▶ [PROMPT]:
Below is a listing. Write out exactly its lines between the one holding "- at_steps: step" and the one holding "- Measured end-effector", inclusive.

▶ [INFORMATION PROVIDED]:
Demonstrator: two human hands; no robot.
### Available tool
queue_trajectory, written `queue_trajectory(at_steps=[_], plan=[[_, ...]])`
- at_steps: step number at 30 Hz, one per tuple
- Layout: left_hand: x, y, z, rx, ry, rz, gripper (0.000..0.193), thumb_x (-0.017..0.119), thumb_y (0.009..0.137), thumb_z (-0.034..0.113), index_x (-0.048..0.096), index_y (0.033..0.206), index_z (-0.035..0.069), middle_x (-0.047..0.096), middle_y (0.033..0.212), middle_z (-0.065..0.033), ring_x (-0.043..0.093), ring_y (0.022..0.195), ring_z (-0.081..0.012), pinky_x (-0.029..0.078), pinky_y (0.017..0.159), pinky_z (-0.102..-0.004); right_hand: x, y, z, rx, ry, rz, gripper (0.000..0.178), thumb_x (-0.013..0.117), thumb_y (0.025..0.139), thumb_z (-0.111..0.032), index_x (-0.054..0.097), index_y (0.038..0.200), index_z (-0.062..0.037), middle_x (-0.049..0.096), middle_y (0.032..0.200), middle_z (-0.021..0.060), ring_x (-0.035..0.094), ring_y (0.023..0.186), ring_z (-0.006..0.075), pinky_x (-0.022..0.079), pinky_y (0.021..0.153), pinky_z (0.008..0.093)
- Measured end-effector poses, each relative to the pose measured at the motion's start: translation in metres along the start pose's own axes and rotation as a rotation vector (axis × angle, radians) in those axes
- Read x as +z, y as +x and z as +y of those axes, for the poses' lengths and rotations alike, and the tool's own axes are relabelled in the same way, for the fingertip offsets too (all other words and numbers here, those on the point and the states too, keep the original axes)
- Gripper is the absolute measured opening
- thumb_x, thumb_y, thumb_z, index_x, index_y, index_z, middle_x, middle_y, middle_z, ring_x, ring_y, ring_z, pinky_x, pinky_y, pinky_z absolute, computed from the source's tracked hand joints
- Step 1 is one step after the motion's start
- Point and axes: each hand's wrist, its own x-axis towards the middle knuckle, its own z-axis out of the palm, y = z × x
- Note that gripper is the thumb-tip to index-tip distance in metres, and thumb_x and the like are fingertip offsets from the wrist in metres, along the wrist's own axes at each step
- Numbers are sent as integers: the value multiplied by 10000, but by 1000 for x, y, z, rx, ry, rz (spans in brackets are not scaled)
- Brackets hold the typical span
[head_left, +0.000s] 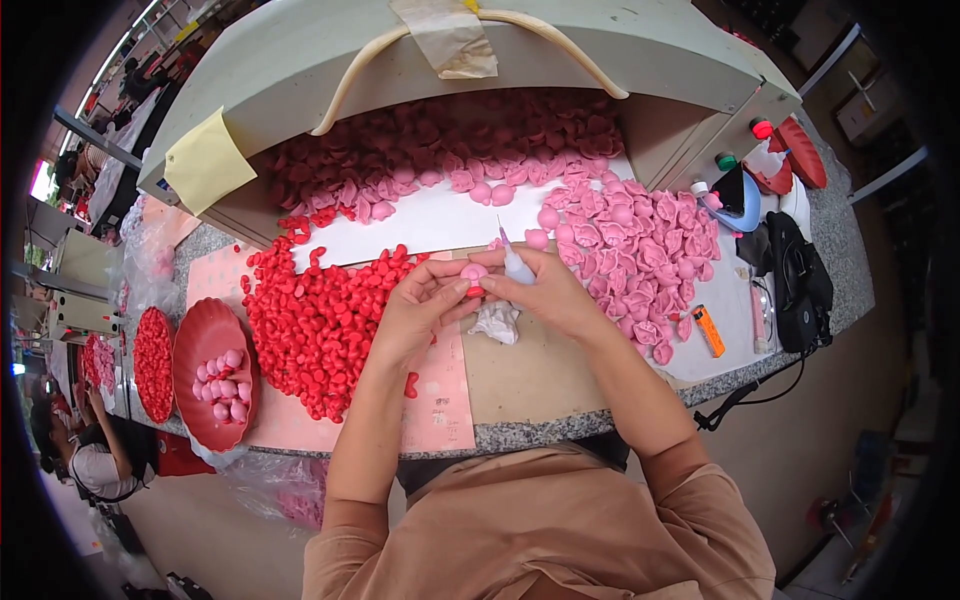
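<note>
In front of me a small round pink piece [474, 271], with a red part under it, sits between my fingertips. My left hand [420, 305] is closed on this piece, thumb and fingers pinching it. A small white glue bottle [518, 268] with a thin needle tip pointing up is gripped in my right hand [552, 295], whose thumb also reaches the piece. Below my hands lies a crumpled white tissue [497, 322]. Left of them spreads a heap of small glossy red pieces [320, 325]. To the right is a pile of pink petal-shaped pieces [640, 255].
A grey hood-like box [560, 55] arches over more pink pieces [500, 193]. A red scalloped dish [190, 400] holds pink assembled pieces; beside it stands a dish of red pieces [153, 365]. On the right are an orange lighter [709, 331] and a black bag [800, 280]. Another person [100, 455] works far left.
</note>
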Motion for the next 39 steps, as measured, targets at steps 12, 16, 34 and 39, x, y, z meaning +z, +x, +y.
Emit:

▶ [ANSWER TO THIS TASK]:
- at_steps: step number at 30 Hz, one per tuple
- Layout: left_hand: x, y, z, rx, ry, rz, gripper (0.000..0.193), thumb_x (-0.017..0.119), thumb_y (0.009..0.137), thumb_z (-0.034..0.113), index_x (-0.048..0.096), index_y (0.033..0.206), index_z (-0.035..0.069), middle_x (-0.047..0.096), middle_y (0.033..0.212), middle_z (-0.065..0.033), ring_x (-0.043..0.093), ring_y (0.022..0.195), ring_z (-0.081..0.012), pinky_x (-0.029..0.078), pinky_y (0.017..0.159), pinky_z (-0.102..-0.004); right_hand: x, y, z, rx, ry, rz, gripper (0.000..0.178), thumb_x (-0.013..0.117), thumb_y (0.025..0.139), thumb_z (-0.111..0.032), index_x (-0.054..0.097), index_y (0.038..0.200), index_z (-0.062..0.037), middle_x (-0.049..0.096), middle_y (0.032..0.200), middle_z (-0.021..0.060), ring_x (-0.035..0.094), ring_y (0.023..0.186), ring_z (-0.006..0.075), pinky_x (-0.022..0.079), pinky_y (0.021..0.153), pinky_z (0.008..0.093)
- Measured end-effector poses, each relative to the pose measured at the motion's start: translation in metres along the start pose's own axes and rotation as a rotation vector (axis × angle, radians) in those axes

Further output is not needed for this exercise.